Também Socrates, é certo, nada escreveu, limitando-se a ensinar oralmente. Mas entre Cristo e Socrates há três diferenças capitais: a primeira é que Socrates não ensinou nada que não fosse racional, ou para melhor dizer, humano, enquanto que Cristo tem bem pouco de humano, e esse pouco ainda mistura com muito de milagroso; a segunda deriva de que Socrates passou à historia somente como pessoa natural, enquanto que Cristo nasceu e foi conhecido como pessoa sobrenatural; a terceira, enfim, baseia-se em que Socrates teve discípulos, pessoas históricas cuja existência é palmar – como Xenofonte, Aristipo, Euclides, Fedon, Esquino e o divino Platão – ao passo que dos discípulos de Cristo nenhum é conhecido, a não ser pelos suspeitos documentos da fé, como sucede com o seu mestre.
De sorte que, do facto de que Socrates não tenha deixado coisa alguma escrita, não pode deduzir-se que não tenha existido; pelo contrário, é legitimamente permitido admitir, ao menos a titulo de presunção, que Cristo, que viveu cinco séculos depois, coisa alguma deixou escrito.
Mas há mais: Cristo, não só não deixou escrito algum, como nem uma só linha, sequer, se escreveu a seu respeito.

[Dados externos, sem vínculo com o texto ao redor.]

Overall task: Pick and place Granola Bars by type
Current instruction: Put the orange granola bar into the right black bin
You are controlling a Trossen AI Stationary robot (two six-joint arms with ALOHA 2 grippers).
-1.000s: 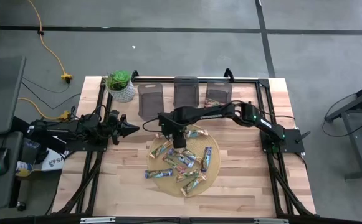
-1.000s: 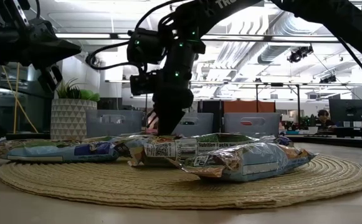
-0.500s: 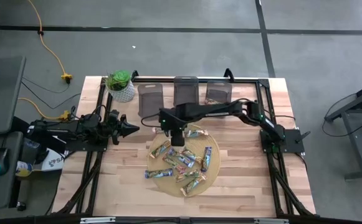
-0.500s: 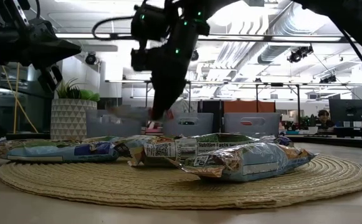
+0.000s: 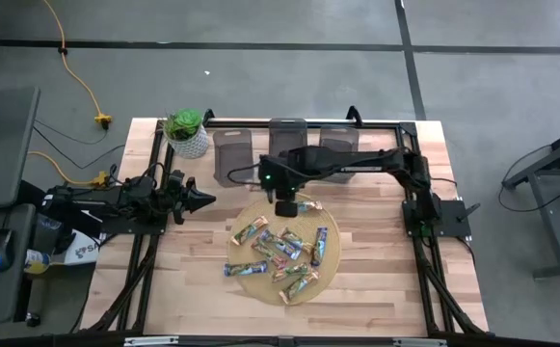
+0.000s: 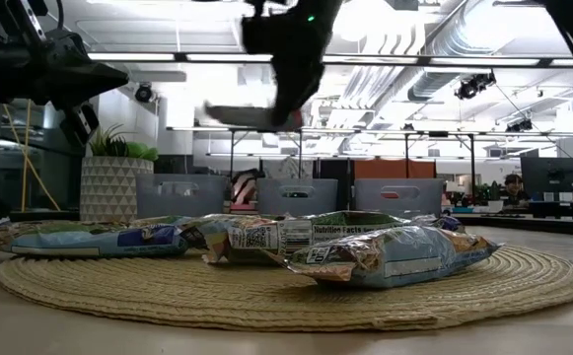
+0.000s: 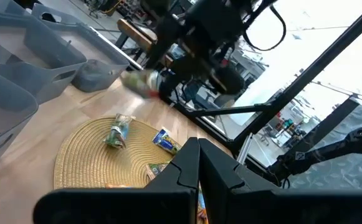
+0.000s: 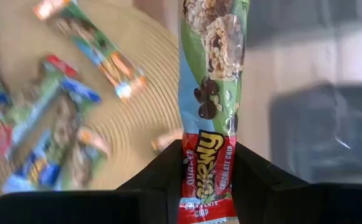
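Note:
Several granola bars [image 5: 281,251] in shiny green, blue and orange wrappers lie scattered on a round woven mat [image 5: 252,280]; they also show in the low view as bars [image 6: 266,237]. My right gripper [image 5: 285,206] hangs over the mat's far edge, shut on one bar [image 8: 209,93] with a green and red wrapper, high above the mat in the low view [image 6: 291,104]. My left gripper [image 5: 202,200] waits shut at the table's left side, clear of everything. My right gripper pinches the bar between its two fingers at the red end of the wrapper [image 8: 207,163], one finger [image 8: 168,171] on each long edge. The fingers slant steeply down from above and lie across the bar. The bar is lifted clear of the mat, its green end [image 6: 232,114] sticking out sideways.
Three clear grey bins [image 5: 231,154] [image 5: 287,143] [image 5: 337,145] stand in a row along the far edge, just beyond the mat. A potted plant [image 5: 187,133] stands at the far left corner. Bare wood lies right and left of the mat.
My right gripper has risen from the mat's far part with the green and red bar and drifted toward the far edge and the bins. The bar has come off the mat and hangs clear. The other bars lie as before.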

A parte da Bíblia – que, segundo veremos, alem de não apresentar prova alguma de que Cristo tenha realmente sido uma pessoa, prova exactamente o contrário – nenhum autor profano, dos muitos que foram contemporâneos de Jesus, nos fala dele.

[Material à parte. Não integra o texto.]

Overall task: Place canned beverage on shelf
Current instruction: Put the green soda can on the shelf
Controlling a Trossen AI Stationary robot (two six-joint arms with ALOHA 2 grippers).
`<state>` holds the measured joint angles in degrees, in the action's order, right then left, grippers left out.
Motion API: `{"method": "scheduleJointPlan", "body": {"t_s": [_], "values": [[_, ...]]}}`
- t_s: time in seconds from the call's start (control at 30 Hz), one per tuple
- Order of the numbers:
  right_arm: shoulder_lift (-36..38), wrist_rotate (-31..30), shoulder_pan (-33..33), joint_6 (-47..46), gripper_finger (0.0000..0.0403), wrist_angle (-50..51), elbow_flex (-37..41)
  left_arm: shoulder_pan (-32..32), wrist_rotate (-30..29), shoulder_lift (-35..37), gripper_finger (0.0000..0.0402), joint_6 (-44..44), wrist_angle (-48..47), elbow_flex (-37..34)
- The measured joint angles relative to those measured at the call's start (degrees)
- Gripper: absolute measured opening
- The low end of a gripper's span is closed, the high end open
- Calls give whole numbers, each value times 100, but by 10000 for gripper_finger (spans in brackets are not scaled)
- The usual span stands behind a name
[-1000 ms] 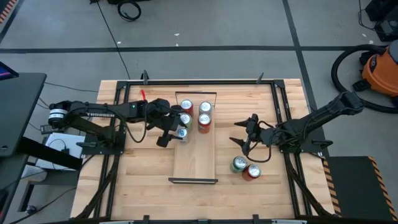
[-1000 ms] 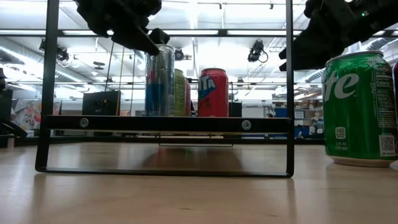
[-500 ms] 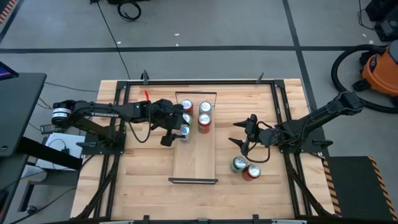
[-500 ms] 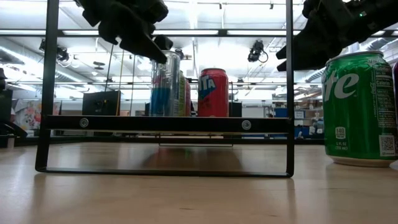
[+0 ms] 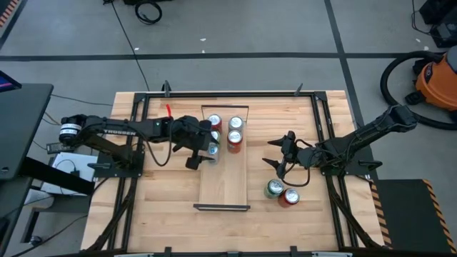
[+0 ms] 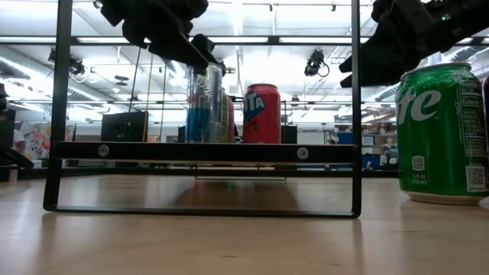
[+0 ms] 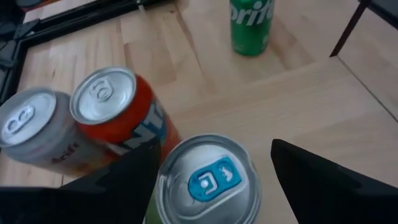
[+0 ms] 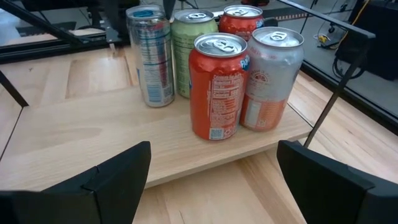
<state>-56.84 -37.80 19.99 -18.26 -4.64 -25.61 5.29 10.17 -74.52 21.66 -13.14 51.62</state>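
High view looks straight down on the whole table point(image 5: 164, 207); low view sits at tabletop height, facing the shelf's point(image 6: 202, 151) short end. Left wrist view hangs close above the cans point(image 7: 208, 180); right wrist view faces them from beside the shelf

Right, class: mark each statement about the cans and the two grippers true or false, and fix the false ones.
1. Five cans stand on the shelf. True.
2. The Sprite can is on the shelf. False: it stands on the slatted tabletop, next to a red can.
3. The right gripper holds a can. False: it is open and empty, between the shelf and the two loose cans.
4. The left gripper is at the slim can with the blue tab, which is on the shelf. True.
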Motion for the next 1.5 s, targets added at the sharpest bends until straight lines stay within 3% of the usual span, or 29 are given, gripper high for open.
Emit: {"method": "scheduleJointPlan", "body": {"t_s": [0.43,0.67,0.97,1.13,1.33,1.5], "values": [[0,18,0,-3,359,28,0,-66,-102,157,315,-197,-145,472],[-22,849,39,-169,356,823,-655,-405,-162,72,315,-836,-43,535],[-709,1764,278,-299,348,2432,-1705,-1096,-1423,66,315,-1040,369,535],[-1201,1967,613,-543,348,3133,-2257,-1314,-1958,66,315,-1067,429,535],[-1651,1968,955,-964,353,4024,-2641,-1394,-2211,66,315,-1341,449,535],[-1893,2093,1003,-1187,376,4179,-2702,-1389,-2232,66,315,-1358,445,533]]}}
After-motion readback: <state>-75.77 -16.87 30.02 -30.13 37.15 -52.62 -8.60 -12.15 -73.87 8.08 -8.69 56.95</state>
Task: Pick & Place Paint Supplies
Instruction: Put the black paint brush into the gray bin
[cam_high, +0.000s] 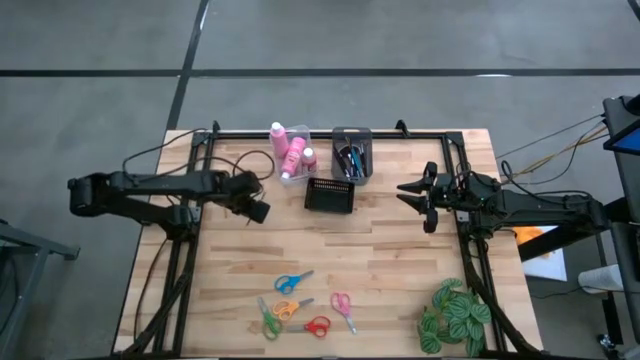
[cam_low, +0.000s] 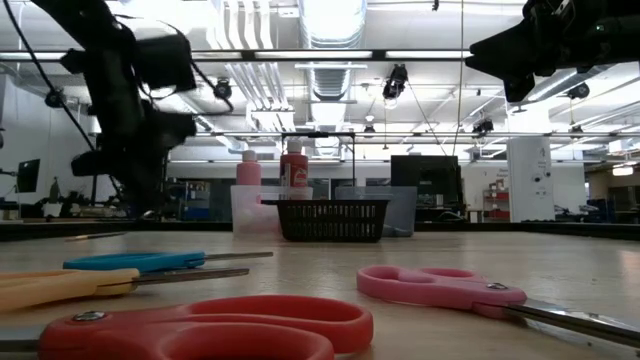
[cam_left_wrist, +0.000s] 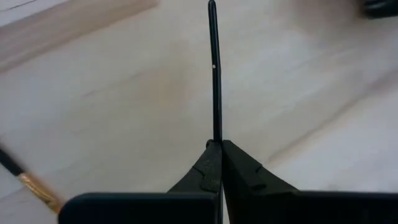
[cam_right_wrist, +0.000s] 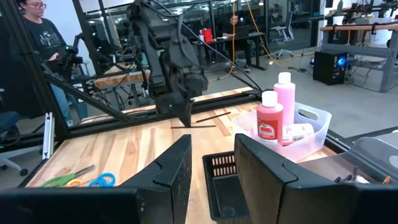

Os únicos autores profanos que falaram em seu nome – Flavio José, Tácito, Suectonio e Plínio – ou foram emendados ou falsificados, como os dois primeiros, ou, como os outros dois, falaram de Cristo só etimológicamente, para designar a superstição que tomou o seu nome, ou os sequazes da mesma; e, como quem quer que seja, escreveram sem tê-lo conhecido e sem garantir a sua existência, muito tempo depois, e por tal forma, que como demonstraremos, melhor servem para provar que, nunca existiu.

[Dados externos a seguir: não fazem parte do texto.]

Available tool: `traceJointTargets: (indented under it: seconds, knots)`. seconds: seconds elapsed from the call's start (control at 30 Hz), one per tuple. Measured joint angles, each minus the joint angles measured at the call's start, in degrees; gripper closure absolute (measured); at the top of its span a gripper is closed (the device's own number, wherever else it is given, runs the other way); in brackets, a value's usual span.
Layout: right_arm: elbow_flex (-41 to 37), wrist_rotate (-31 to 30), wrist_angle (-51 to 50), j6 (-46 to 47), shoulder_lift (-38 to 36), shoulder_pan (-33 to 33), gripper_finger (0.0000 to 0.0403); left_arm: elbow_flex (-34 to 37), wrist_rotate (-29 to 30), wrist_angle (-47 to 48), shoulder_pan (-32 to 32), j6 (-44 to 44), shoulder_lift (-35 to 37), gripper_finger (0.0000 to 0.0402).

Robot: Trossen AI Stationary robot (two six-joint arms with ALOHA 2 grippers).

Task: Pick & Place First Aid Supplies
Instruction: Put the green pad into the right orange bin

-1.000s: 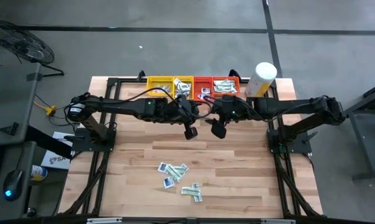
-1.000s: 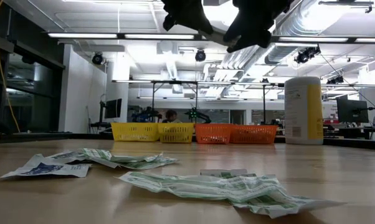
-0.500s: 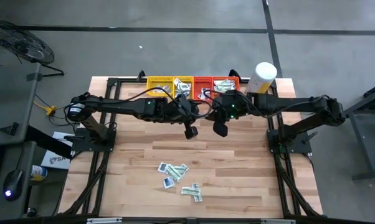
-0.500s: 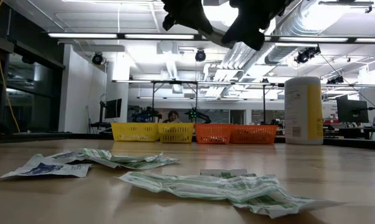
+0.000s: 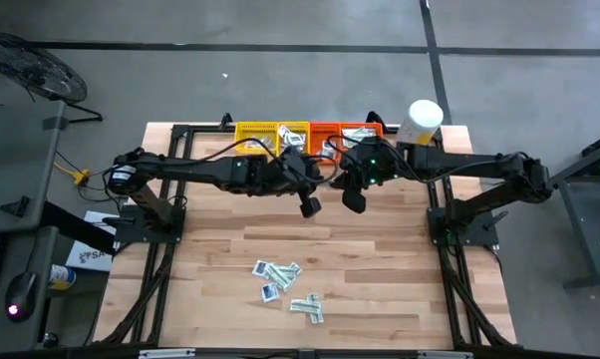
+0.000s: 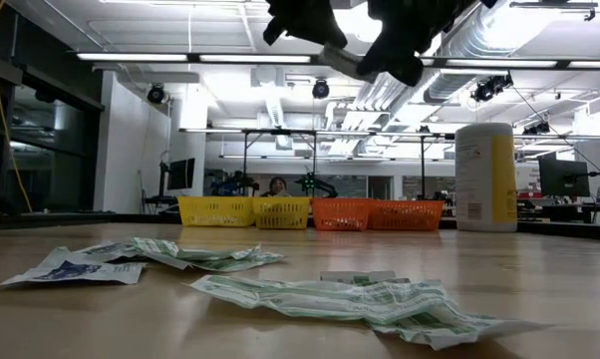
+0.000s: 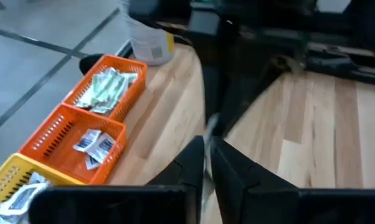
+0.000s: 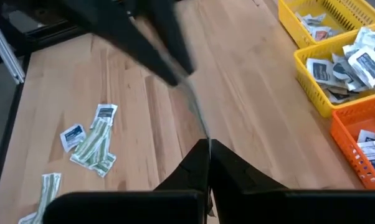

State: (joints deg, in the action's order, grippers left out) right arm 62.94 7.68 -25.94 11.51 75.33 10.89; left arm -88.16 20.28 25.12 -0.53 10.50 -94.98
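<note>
High over the table's middle, in front of the trays, my left gripper (image 5: 309, 207) and my right gripper (image 5: 354, 202) face each other. Both are shut on one thin pale packet (image 6: 342, 62), which shows edge-on as a narrow strip between them. More first aid supplies lie flat on the wood nearer the front: white-and-blue squares with green-and-white strips (image 5: 278, 271), and a second little heap of green strips (image 5: 307, 307). The low view shows them crumpled on the table top (image 6: 350, 299). My left gripper (image 7: 207, 146) pinches one end of the packet (image 7: 205, 163) between its two fingers, edge-on, slanting down from the table's left. The packet runs on from there to the other gripper, clear of the table. My right gripper (image 8: 208, 146) pinches the packet's other end (image 8: 203, 134) between its two fingers, slanting down from the table's right. The strip reaches from its fingertips to the left gripper's dark finger (image 8: 166, 59) and hangs far above the wood.
Along the far edge stand two yellow trays (image 5: 258, 133) (image 5: 293, 135) and two orange-red trays (image 5: 325, 135) (image 5: 360, 133), all holding packets. A tall white-and-yellow canister (image 5: 420, 125) stands right of them. Bare wood lies between the grippers and the loose packets.
My right gripper has shut on the packet that the left one held up and has drawn a little toward the trays. My left gripper has shifted slightly toward the table's right. The packets on the table have not moved.
</note>
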Motion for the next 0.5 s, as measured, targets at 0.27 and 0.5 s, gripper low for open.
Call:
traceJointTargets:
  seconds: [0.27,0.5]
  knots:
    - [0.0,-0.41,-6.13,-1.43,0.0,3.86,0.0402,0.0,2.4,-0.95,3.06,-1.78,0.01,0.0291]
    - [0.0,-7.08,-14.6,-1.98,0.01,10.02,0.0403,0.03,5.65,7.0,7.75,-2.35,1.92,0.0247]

Ernesto Renan, o maior dos cristólogos, que cometeu o erro de fazer a sua vie de Jesus uma biografia, quando só é um romance habilmente escrito, vê-se forçado a reconhecer o silêncio da história em torno do seu herói.
« – Os países gregos e romanos, diz Renam, não ouviram falar dele; o seu nome não aparece nos autores profanos até um século depois, e ainda indirectamente, a propósito dos movimentos sediciosos provocados pelas suas doutrinas, ou das perseguições de que foram objecto os seus discípulos. No próprio seio do judaísmo Jesus não deixou impressão duradoura. Filon, morto no ano 50, nada sabe dele. Josefo, nascido no ano 37 e que escreveu até fins do século, fala da sua condenação em algumas linhas[1] como um acontecimento vulgar, e, ao enumerar as seitas do seu tempo, omite a dos Cristãos. A Mischna não encerra rasto algum da nova escola; os personagens dos dois Gemasos, como se qualifica o fundador do Cristianismo, não nos levam mais além do quarto ou quinto século.»[2]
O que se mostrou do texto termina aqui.